Friday, May 21, 2010

Wood you be mine?

A much-anticipated milestone is imminent in our household. Besides the final episode of the TV show Lost, I mean, although it is difficult to think of an event that has been more anticipated, at least by me. A certain someone in this household, which is not me, has been utterly consumed by Lost for the last 18 years. "But Lost hasn't been running for 18 years," you say. Obviously you do not know much about the show, in which time travel and other mysterious time manipulations are common, including parallel universes, one of which may very well feature the characters wandering around the island for 18 years.

Despite the excitement this coming event has generated, another happy milestone is approaching: the Hero and the Princess's fifth anniversary. Although no firm plans have been set in place yet, no doubt any celebration will involve the traditional, romantic gift for the fifth anniversary, which is: wood.

This is especially appropriate at this particular season in the Hero and Princess's life, when their lives are consumed by drywall and two-by-fours and decisions about whether to brave discovery of what might be under the wood floor in the basement. Yes, wood is definitely a timely symbol of their relationship.
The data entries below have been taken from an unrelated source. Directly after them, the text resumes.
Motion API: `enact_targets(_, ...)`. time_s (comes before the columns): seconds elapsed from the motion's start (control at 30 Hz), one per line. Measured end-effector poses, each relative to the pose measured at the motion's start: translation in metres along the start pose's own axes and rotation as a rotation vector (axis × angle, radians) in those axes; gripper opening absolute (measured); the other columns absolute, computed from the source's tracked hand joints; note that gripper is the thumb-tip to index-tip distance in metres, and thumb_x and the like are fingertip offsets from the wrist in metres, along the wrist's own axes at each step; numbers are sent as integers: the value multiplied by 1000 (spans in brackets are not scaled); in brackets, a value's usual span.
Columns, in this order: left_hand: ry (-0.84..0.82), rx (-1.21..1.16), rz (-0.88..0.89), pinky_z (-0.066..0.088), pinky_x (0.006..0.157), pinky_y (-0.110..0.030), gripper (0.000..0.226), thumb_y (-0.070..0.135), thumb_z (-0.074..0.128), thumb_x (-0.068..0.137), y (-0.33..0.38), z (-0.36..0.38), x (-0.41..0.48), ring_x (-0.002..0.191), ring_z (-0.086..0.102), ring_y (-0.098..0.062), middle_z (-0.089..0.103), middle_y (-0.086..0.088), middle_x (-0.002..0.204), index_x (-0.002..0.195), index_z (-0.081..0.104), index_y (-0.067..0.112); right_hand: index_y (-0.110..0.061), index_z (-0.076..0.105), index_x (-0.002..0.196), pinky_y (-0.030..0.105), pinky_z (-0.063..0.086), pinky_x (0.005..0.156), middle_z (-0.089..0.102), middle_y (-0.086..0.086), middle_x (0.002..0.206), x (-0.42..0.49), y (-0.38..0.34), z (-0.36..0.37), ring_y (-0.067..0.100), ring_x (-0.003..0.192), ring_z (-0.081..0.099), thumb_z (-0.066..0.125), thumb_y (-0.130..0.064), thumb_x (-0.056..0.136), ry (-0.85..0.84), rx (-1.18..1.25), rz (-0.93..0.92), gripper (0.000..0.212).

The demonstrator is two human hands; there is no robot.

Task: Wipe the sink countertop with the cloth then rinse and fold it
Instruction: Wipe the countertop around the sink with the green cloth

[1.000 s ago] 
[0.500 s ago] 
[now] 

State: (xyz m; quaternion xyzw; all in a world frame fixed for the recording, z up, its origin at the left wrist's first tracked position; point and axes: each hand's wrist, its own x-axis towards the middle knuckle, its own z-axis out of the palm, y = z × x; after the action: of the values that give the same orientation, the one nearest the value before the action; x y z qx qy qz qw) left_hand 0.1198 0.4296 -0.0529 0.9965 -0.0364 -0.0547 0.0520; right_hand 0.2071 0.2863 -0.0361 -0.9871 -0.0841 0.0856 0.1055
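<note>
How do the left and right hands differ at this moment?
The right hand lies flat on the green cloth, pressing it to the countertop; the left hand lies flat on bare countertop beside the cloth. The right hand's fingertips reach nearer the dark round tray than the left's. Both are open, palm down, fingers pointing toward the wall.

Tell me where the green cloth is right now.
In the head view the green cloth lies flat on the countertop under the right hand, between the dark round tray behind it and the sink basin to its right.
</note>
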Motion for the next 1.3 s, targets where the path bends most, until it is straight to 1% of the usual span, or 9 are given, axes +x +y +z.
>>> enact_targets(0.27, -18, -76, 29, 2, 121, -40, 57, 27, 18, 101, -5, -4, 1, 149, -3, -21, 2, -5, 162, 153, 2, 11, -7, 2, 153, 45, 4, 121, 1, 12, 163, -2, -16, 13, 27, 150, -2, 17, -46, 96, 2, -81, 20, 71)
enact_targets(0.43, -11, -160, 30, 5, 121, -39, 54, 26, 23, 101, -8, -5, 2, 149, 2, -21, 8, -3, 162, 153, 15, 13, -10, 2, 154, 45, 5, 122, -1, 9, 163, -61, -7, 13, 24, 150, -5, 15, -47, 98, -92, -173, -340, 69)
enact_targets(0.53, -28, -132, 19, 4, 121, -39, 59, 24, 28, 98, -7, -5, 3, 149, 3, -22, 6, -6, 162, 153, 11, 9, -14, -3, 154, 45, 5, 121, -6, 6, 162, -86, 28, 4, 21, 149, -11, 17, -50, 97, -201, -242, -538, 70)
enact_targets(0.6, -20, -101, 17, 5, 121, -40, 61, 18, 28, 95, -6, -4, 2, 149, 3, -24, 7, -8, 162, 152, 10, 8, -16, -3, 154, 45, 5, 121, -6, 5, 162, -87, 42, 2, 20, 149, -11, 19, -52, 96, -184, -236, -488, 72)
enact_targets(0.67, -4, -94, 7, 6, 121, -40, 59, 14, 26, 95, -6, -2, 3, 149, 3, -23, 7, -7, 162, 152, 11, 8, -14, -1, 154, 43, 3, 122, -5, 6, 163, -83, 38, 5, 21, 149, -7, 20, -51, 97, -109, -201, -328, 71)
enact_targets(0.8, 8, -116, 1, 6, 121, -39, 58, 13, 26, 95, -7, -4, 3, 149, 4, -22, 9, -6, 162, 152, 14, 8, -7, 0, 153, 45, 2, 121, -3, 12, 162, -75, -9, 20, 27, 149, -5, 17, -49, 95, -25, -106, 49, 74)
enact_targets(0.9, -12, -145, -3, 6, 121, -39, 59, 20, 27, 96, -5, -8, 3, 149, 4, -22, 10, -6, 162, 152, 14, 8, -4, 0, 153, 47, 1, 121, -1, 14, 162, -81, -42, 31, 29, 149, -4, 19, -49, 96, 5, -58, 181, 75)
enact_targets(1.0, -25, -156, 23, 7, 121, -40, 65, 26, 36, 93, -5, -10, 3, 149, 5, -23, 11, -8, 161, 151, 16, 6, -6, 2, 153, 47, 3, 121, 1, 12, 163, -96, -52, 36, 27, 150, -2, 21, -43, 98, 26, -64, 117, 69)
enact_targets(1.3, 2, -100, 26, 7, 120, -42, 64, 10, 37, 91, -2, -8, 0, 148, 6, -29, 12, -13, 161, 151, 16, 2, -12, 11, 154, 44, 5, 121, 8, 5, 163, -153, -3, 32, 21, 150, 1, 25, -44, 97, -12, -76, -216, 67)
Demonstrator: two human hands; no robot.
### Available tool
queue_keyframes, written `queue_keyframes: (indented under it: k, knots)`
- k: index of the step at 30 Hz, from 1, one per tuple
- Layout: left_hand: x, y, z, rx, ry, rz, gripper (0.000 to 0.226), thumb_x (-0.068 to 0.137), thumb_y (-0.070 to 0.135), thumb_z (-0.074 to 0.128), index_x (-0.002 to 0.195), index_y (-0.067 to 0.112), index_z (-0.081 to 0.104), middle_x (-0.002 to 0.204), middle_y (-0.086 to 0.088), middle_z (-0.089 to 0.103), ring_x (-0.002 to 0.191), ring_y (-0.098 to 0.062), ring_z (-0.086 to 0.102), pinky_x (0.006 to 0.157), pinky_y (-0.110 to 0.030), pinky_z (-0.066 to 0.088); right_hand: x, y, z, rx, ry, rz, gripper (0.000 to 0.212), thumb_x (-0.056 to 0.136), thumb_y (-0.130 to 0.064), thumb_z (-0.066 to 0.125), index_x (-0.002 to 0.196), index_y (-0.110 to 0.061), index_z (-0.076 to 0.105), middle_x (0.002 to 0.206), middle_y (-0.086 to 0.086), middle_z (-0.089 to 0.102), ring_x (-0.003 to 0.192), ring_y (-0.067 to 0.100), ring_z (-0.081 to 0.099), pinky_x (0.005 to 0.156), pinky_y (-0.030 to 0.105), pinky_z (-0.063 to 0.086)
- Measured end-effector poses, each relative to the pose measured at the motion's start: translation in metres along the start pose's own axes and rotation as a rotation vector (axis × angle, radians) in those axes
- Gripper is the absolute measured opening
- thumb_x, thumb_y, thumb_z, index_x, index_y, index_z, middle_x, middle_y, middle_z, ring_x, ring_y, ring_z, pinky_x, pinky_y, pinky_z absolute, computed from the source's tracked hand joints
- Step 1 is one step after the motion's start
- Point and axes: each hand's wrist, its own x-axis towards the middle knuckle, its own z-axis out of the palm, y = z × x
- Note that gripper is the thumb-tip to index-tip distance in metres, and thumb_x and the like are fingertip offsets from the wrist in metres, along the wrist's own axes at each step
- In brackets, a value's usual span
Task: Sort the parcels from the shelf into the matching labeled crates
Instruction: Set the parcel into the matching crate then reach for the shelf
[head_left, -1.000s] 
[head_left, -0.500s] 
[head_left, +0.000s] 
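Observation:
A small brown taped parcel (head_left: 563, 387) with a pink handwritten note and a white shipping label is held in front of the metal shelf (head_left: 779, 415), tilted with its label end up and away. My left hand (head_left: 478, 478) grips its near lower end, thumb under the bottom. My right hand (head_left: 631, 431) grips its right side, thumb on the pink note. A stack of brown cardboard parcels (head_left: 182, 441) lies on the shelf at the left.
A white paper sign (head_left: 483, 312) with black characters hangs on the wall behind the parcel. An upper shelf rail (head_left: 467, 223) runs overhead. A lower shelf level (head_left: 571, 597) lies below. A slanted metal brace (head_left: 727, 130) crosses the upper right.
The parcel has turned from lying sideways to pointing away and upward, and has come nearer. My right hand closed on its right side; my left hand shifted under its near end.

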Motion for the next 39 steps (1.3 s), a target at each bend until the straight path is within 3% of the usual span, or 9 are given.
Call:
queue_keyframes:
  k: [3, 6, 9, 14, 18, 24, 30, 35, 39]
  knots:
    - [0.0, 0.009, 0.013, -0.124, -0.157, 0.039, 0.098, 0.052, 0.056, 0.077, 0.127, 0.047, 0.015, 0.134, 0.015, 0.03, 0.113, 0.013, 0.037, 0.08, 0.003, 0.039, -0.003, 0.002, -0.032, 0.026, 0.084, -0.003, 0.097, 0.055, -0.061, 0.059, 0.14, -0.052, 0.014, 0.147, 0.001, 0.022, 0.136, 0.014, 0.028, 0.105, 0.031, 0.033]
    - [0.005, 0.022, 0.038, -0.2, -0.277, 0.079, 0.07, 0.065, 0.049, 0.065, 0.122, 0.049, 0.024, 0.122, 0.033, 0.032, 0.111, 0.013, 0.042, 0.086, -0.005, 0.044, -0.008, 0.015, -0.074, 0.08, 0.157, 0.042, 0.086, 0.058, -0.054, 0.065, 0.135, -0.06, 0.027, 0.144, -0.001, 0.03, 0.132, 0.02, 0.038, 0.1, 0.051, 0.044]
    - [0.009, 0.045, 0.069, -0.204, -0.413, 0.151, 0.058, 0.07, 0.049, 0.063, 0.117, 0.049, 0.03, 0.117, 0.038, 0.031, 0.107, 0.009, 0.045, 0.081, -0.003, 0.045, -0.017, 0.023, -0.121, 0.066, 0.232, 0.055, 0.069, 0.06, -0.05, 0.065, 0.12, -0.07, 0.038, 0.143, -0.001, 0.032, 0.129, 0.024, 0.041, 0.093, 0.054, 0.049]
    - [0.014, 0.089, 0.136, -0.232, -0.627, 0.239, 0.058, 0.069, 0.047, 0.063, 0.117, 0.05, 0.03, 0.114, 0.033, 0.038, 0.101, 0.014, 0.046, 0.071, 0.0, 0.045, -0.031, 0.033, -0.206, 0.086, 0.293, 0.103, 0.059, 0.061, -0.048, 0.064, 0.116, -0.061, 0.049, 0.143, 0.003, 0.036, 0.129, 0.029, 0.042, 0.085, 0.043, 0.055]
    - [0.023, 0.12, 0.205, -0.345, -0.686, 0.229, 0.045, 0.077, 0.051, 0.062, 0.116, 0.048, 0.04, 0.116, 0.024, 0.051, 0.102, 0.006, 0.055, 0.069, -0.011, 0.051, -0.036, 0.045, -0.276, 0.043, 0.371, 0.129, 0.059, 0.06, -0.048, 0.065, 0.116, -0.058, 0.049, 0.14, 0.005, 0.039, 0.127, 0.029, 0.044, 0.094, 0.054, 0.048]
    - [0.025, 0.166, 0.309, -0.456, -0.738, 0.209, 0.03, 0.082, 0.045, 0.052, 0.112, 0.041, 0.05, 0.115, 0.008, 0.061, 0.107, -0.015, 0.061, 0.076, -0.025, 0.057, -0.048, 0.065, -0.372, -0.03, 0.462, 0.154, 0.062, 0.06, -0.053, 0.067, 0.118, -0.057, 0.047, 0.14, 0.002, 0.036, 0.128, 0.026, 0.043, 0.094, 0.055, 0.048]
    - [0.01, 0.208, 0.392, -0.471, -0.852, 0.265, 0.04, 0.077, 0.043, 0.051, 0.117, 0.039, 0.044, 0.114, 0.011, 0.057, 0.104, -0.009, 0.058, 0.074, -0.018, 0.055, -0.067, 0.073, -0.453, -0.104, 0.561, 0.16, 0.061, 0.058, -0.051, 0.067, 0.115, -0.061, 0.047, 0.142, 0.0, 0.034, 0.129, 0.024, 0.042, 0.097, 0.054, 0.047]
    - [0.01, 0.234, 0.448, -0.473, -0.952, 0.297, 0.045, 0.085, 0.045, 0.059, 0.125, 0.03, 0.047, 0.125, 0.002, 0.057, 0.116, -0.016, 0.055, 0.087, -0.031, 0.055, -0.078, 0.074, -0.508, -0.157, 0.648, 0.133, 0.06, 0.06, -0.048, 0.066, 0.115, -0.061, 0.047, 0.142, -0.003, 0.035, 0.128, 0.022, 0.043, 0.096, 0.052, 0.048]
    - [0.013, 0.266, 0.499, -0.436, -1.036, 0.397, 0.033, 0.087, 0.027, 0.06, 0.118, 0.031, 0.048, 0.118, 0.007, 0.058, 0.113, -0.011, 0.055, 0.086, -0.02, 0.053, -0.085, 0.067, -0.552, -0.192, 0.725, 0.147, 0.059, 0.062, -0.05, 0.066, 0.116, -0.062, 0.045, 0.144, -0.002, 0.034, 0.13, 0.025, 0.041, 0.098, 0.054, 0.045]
However, silverware is also considered a fifth-anniversary symbol, presumably because by the fifth year a couple's original silverware has mysteriously dwindled, to the point where they are sometimes forced to eat with gardening tools. This net loss of silverware is especially common when there are any children in the house, a situation that also requires the removal of sharp knives from the home. The Hero has often, for the Princess's safety but particularly his own, contemplated removing sharp knives from their own home, but cannot think of any place the Princess would not be able to find them ("So, THAT'S why you were in such a hurry to seal the fireplace up.").

How might a couple celebrate the "wood" anniversary? Our research has turned up these suggestions:

  • With a toast to each other, that their love might grow like the trees around them. Note: This is NOT suggested if the trees around you, like the maple in our backyard, are dying. Decayed wood is generally not considered part of the fifth anniversary tradition.
  • With a gift of fireplace kindling. Note: This should NOT include the spouse's prized, handmade bowl from second grade, fashioned out of toothpicks.
  • With a gift of a bonsai plant, whose ageless evergreen qualities symbolize the hope for a long-lasting marriage. Unrelated aside: The Hero has often expressed a wish to grow bonsai, and indeed before his marriage had such a plant, which perished under mysterious circumstances after the Princess arrived in the home.
  • By carving from a unique gift from wood, unless all the knives have been removed from your home.
Whether the Princess and the Hero plan to celebrate with wood or silverware, we can be assured of one thing: They will NOT be planning a trip to the Lost island, even if it DOES have a lot of wood trees.